I can tell you at least one difference between John McCain and Barack Obama. Had a left-wing Unitarian minister in San Francisco invited McCain to attend a nationally televised interview from her Tenderloin mega-church, the senior senator from Arizona would have had the sense to say "no". Senator Obama, on the other hand, inexplicably accepted an offer from evangelical heavyweight Rick Warren to come to the heart of Republican Orange County, California, to be interviewed by a man whose affection for GOP politicians and their causes is rarely far from the surface. Worse yet, the agenda called for Obama to play warm-up for McCain, whose own conversation with the rotund reverend would immediately follow.
The result, of course, was preordained. Obama faced a barrage of questions on morality and social issues to which his answers were, to anyone who has watched him in this sort of format, predictably pedantic. McCain, obviously the crowd's darling, then proceded to knock nearly every softball query out of the park, his prefab responses punctuated by often-thunderous applause. Warren gave the soon-to-be Republican nominee endless opportunities to recount his Vietnam POW experience and well as numerous chances to reassure right-wing Christians that his election-year conversion to radical social conservatism is complete.
And this, my friends, is why Barack Obama will probably lose the 2008 presidential election. First, the eloquence and inspiration that characterize his speechmaking fail him entirely in more intimate settings. Hillary Clinton beat him in almost every one of their primary season debates, and McCain may well do so in the fall. Without a prepared text and an audience of hundreds, Obama becomes not just a law professor, but a practicing attorney, weighing each thought carefully, as though afraid of being called out in cross-examination. The hemming and hawing often strike the audience not as thoughtful, but evasive.
Second, Obama may lose because he seems truly to believe in his transformative power as a politician. It is that self-confidence--or self-delusion--that motivated him to travel to Southern California on Friday night regardless of any sensible cost-benefit analysis. For some reason, he still seems to believe that white evangelical voters are in play. Well, they aren't, and that's hardly likely to change in the wake of Obama's leaden attempts to parse such deal-breaking issues as abortion and gay marriage.

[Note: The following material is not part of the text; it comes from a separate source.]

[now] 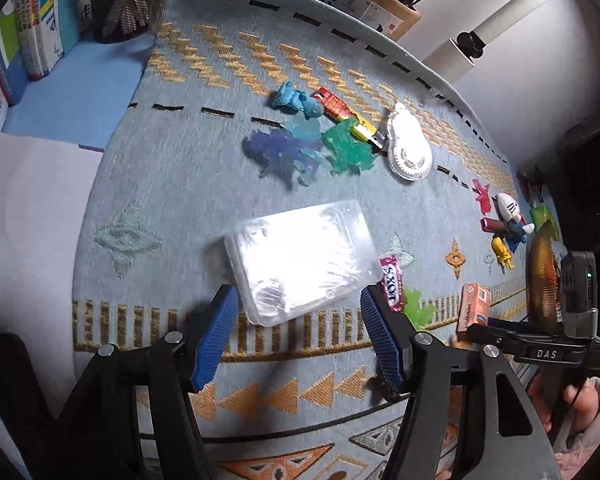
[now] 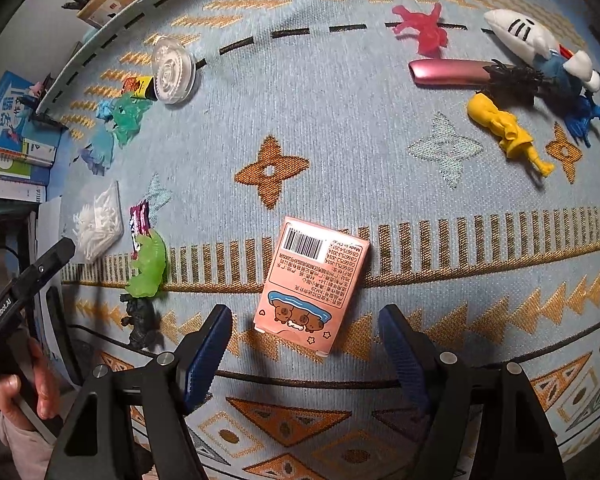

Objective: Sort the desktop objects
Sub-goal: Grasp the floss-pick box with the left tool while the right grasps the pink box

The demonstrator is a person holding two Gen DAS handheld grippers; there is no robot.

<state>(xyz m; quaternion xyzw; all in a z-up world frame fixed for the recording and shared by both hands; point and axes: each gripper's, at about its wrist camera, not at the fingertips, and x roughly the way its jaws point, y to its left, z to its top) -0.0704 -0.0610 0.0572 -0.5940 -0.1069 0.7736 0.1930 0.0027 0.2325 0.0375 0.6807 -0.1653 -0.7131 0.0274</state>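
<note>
Blue ribbed pads of the left gripper (image 1: 296, 338) stand parted over a patterned tablecloth (image 1: 148, 184), released and holding nothing, with a clear plastic case (image 1: 300, 258) lying flat just beyond the fingertips. Seen from the other wrist, the right gripper (image 2: 306, 350) is likewise spread and empty, its jaws flanking the near end of a pink card box (image 2: 312, 286) that rests label-up on the cloth, pads clear of its sides.

Both hands appear poised at the reaching stage of the sort, each lined up on its own item. Translucent toy figures in blue, purple and green already cluster beside a white tape dispenser (image 1: 410, 148) at the cloth's far edge, while a red figure (image 2: 422, 32), a yellow figure (image 2: 506, 132), a pink tube (image 2: 448, 73) and a small plush doll (image 2: 540, 46) lie scattered to the right.

Next, each gripper would likely need to drop lower so its pads bracket the case and the box squarely before closing; the case looks slick and wide for the present gap.
</note>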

Finally, futile efforts to court "values voters" (and has a more offensive term ever been invented?) will only further delay the necessary decision to back away from his pledge to apply the Marquis of Queensbury rules to American national elections. The McCain campaign and its surrogates have wisely decided to make this election about Barack Obama. Unless Obama finally decides to turn the tables, the assaults will eventually wear down and defeat the Democratic nominee just as they did Michael Dukakis and John Kerry before him.
John McCain is competitive in the national polls despite the overwhelming unpopularity of his party and the popular rejection of most of his positions on key issues. He remains essentially tied with Obama even though he is a wooden on-stage performer with a tenuous grip on most major issues, foreign and domestic, and a disturbing penchant for embarrassing gaffes. He is Bob Dole without the depth and compassion (and yes, that's damning with nearly invisible praise).
The ONLY thing John McCain has going for him is his personal image. His experience in Vietnam has allowed him to claim the mantle of "character". His highly visible, but relatively rare, breaks with Republican orthodoxy have resulted in an unearned reputation as a maverick. His relentless self-promotion is celebrated by the media as straight talk.
If Barack Obama wants to be President of the United States, he simply must tear down John McCain's personal image. Attacking his policies is not enough. Moderate and independent voters who support McCain do so in spite of his positions on the issues. Rather, they thirst for an authentic hero who will put principle over party and tell the truth regardless of the consequences.
As anyone who has studied his record and his post-war history well knows, John McCain is not that man. He was not only at the center of one of the most costly corruption scandals of the 1980s (the Keating Five affair), he remains even to this day a tool of lobbyists and business interests. Despite a few high-profile splits with his party, he has been a remarkably consistent right-wing enabler of nearly all of the Bush administration's excesses. His vaunted straight talk is little more than media manipulation; the man has flip-flopped more often than a land-bound minnow.
Obama himself doesn't have to go negative, but he simply must allow his campaign and his surrogates to do so. At the very least, he should make Charles Keating the Willie Horton of 2008. He should allow the story of the real McCain to be told, the unappealing tale of a rage-fueled, reflexively sexist hypocrite whose belligerence extends from personal relationships to senatorial duties to America's relationship with its allies and adversaries. He must, in short, make McCain the risky choice.
Or he can be one of those honorable Democrats who always seem to lose in November.